What if I'd not been a human? What if I'd been a different animal, how would life be as some other kind of animal, they are as alive as I am, what's a flea's point of view? Or, again, how would it be if I were an ant going out to forage and coming across an ant from a neighboring anthill? Or a sparrow? Does God really care more for me than for a sparrow, the sparrow is a live creature with a life, just as I am. Or a mite, what if instead of life as a white male human American here on Earth in this Time, I'd been a mite on a sparrow? What would my world and life be like, would I have any worries, and would God love me? Does God love living creatures, human, raccoon, bird or insect, who have no awareness of God? Talk to me about salvation, being "saved". Do all dogs go to heaven? Does who goes to heaven, whatever heaven is, depend on who You believe goes to heaven?
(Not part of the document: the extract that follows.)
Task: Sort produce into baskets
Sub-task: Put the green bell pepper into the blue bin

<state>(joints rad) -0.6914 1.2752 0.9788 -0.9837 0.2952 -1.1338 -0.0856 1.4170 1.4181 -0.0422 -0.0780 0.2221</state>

Thinking about life and others who have life, and about my life and Time and about another living creature's life and Time seems like a particular privilege of being human. What do you think?

I'm contemplating from a human male's point of view, what's the mite's point of view? What's God's point of view?


In the photo below, two pelicans are sitting on the pilings at the end of the hurricane- and Time-ravaged pier next door: what are they thinking about? Is one thinking, "She's cute and sexy, I sure hope she notices me."?